* Task goal: Retype the material below exactly, from its first line through the line with "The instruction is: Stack"; the pictures stay out.

--- Supplied material ---

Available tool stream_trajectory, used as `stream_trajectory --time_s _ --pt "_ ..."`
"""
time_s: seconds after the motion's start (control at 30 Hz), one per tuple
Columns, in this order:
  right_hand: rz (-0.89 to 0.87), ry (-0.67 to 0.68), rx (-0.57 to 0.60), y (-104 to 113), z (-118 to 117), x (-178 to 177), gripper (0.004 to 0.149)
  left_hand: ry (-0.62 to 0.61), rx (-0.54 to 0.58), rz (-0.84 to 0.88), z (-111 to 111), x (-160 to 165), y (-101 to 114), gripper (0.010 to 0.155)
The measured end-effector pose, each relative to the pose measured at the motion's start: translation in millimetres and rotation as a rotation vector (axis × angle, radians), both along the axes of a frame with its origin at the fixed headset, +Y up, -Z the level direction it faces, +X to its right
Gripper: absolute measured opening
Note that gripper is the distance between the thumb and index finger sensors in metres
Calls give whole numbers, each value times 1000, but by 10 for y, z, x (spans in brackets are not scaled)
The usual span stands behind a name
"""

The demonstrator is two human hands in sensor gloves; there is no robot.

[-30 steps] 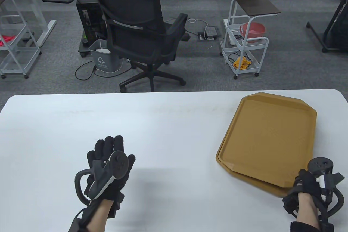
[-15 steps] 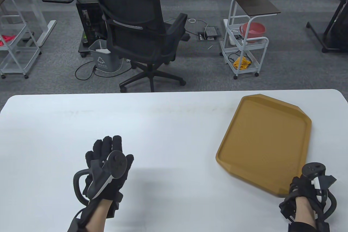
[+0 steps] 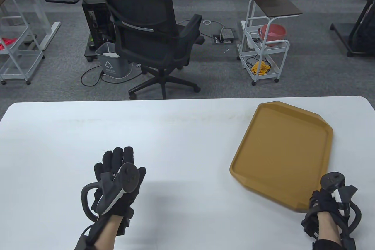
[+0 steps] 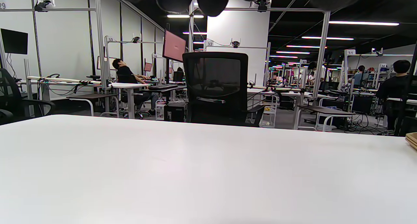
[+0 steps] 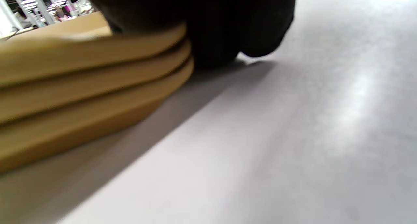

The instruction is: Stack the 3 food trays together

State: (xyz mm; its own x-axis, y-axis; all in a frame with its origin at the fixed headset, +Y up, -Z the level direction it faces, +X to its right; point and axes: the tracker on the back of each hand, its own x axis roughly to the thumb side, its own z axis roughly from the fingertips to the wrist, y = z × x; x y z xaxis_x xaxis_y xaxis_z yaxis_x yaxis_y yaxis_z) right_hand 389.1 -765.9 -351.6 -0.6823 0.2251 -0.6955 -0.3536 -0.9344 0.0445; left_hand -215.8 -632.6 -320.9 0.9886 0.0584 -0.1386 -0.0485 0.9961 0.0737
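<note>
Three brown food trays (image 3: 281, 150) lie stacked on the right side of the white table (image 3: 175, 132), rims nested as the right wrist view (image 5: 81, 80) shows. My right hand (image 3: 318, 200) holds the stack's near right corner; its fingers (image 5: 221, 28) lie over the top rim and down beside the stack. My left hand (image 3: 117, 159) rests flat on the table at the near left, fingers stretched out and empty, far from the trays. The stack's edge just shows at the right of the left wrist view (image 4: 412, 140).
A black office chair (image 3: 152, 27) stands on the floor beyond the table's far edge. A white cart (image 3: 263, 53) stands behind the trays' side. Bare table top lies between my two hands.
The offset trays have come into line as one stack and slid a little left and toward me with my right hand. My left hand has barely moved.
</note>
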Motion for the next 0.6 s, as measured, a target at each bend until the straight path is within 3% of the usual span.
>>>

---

* Expected answer:
Available tool stream_trajectory, used as `stream_trajectory --time_s _ --pt "_ ..."`
"""
time_s: seconds after the motion's start (control at 30 Hz), one per tuple
Columns, in this order:
  right_hand: rz (-0.89 to 0.87), ry (-0.67 to 0.68), rx (-0.57 to 0.60), y (-104 to 113), z (-118 to 117), x (-178 to 177), gripper (0.004 to 0.149)
  left_hand: ry (-0.62 to 0.61), rx (-0.54 to 0.58), rz (-0.84 to 0.88), z (-111 to 111), x (-160 to 165), y (-101 to 114), gripper (0.010 to 0.155)
The measured end-effector pose, each relative to the pose measured at the motion's start: translation in millimetres and rotation as a rotation vector (axis × angle, radians), both along the axes of a frame with its origin at the fixed headset, +Y up, -Z the level direction it faces, +X to its right
Gripper: absolute measured opening
Note that gripper is the distance between the thumb and index finger sensors in metres
Calls give whole numbers, each value times 1000, but by 10 for y, z, x (spans in brackets are not scaled)
The usual span stands behind a name
"""

The demonstrator is two human hands in sensor gloves; there is no robot.

[-30 steps] 
[-15 steps] 
[+0 steps] 
[+0 steps] 
[+0 steps] 

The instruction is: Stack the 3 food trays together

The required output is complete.